What’s your timeline?
It’s probably a good year to two until we break ground on the first group of those buildings. My guess is it will be [finished] in seven to 10 years.
If we can go back to Essex Crossing for one moment. You said it was in the process for 48 years?
You mean the Seward Park redevelopment? [Essex Crossing’s first incarnation.] In the ’60s, it was declared an urban-renewal area, the whole area was razed. They relocated a lot of the people living there because they were going to redevelop it. And as you know, the Lower East Side is a fairly unique area with a lot of constituencies both ethnic and otherwise, and nobody could agree on what to do. There’s a big Asian community, there’s a big Hispanic community, there’s a big Jewish community, and there’s a lot of nonprofits, a lot of settlement houses, a lot of history. They had obviously a very influential assemblyman.

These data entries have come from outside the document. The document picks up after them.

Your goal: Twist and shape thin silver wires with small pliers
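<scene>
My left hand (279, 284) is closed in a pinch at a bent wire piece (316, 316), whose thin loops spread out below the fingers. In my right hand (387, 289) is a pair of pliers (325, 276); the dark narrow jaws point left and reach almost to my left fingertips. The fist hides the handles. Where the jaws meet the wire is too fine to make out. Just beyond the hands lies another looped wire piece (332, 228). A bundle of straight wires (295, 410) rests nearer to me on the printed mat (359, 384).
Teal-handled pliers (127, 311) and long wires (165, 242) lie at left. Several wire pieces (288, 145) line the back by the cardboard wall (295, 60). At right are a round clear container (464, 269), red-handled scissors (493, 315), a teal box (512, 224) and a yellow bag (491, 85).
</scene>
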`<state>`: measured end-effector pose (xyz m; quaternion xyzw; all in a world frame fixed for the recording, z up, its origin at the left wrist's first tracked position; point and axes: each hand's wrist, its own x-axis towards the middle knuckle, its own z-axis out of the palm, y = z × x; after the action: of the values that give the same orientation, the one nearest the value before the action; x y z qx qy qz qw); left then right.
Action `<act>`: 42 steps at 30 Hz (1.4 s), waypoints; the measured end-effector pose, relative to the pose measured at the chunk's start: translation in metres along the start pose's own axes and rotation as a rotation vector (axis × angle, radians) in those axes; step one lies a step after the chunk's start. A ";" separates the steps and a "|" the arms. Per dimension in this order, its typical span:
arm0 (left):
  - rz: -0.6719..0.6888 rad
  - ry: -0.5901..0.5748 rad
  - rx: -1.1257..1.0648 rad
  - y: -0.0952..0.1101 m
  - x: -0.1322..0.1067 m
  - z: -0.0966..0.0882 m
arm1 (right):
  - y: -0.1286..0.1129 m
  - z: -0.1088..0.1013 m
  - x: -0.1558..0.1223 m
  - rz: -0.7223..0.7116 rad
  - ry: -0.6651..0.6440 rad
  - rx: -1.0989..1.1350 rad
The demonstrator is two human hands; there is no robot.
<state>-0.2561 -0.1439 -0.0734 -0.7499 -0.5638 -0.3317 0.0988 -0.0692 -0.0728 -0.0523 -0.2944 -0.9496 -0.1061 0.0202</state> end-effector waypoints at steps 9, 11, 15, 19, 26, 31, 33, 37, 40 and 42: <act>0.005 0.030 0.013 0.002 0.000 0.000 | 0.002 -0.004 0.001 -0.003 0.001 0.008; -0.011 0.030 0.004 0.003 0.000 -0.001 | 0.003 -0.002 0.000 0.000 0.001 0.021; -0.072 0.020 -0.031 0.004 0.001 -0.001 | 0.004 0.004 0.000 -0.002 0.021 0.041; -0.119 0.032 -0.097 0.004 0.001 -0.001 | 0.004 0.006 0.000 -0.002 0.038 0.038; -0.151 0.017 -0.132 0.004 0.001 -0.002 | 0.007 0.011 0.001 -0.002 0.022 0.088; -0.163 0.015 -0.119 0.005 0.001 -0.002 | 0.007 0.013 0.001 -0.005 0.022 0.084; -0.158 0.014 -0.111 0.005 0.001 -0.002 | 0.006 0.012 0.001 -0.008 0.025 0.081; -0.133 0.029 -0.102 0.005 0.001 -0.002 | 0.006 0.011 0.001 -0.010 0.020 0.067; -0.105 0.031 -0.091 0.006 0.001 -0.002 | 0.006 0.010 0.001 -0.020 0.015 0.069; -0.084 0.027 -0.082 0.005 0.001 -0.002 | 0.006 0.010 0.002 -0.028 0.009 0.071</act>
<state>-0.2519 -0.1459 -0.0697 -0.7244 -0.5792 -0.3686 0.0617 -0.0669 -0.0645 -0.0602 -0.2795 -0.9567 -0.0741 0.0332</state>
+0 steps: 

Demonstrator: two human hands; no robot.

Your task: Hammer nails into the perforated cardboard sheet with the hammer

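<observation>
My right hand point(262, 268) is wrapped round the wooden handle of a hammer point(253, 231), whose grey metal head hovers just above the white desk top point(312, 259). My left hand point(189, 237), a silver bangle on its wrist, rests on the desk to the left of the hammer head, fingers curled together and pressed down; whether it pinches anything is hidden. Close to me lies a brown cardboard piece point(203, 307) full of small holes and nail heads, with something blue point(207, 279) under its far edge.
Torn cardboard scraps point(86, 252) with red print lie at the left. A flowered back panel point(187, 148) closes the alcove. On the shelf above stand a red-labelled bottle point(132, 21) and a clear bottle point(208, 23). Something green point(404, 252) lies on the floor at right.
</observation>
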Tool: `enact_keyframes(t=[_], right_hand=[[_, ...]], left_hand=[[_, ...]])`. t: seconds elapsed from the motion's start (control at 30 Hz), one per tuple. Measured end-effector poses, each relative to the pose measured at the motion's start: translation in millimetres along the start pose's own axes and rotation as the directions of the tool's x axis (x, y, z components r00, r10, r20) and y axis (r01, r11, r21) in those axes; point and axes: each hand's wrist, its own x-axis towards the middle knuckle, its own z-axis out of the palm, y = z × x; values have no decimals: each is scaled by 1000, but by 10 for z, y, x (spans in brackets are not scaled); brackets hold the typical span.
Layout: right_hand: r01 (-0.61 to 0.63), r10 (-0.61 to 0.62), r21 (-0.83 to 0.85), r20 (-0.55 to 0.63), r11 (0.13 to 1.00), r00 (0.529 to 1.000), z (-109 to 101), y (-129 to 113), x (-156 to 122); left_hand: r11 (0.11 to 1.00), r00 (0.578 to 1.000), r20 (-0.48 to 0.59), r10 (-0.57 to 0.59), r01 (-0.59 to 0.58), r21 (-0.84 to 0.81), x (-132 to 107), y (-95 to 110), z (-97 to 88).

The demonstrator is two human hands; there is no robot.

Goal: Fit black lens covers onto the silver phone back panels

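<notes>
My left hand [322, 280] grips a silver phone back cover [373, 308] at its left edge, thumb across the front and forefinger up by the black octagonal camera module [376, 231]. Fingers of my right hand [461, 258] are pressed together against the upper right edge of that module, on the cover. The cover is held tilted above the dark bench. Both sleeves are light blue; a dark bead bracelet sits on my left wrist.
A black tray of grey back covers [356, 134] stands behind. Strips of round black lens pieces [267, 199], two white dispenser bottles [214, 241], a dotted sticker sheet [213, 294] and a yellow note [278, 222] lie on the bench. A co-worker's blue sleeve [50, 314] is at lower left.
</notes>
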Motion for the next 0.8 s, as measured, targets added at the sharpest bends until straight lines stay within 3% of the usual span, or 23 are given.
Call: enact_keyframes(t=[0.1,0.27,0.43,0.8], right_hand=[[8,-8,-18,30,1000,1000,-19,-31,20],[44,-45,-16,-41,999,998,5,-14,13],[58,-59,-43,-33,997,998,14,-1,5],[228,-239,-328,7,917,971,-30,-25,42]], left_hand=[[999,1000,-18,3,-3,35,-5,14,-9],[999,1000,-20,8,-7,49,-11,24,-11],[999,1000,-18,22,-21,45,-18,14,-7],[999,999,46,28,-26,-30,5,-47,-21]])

I’m not sure if he’s still influential…
You’re talking about Shelly Silver, of course.
In the last seven years the city took a real interest in wanting to make this work. They went out with a [Request For Proposal]. We spent $1 million [on our proposal]—there were at least 10 respondents, in fact we were probably a long shot at the time, I mean you had Forest City, Related, Vornado—a lot of big developers. The city ended up bringing the top proposals in front of the community group. They didn’t discuss names—so the community planning group didn’t know it was L+M or Related. A lot of these guys have done mixed-use, housing, retail and commercial, but not many had done real mixed-income. We were probably one of the few who could do the scale of this job and we had a partner who knew the commercial side.
It’s the most visible project we’ve done. It’s also an enormous commitment of capital. In phase one alone we have $150 million of equity and $415 million in debt in the project. There’s going to be a lot of political visibility on how we do it. And there will be a lot of criticism as well as accolades. To me what’s most important is how these uses are integrated and how it’s perceived by the people who live there. I’m sure there are people there who will say, “It should have all been affordable housing,” and I’m sure there are people who’ll say, “You should have brought more entertainment in,” but I think the goal at the end is to have the vast majority of voices say, “You really integrated this well. You didn’t just bring in $50 million apartments.”
It’s funny that you’re working on Essex Crossing on the Lower East Side—it’s almost a return to your roots.
Right, it’s true. (Laughs.) It is a return to a different place than where I started, but yes. Both my grandfather and grandmother from different sides of my family grew up on the Lower East Side. My grandfather, who was around during the early part of my career, and when I started working on 7th Street and Avenue B—he said he grew up on 5th Street around A and B—and he was like, all he wanted to do was get out of the neighborhood and I’m building condos at the corner!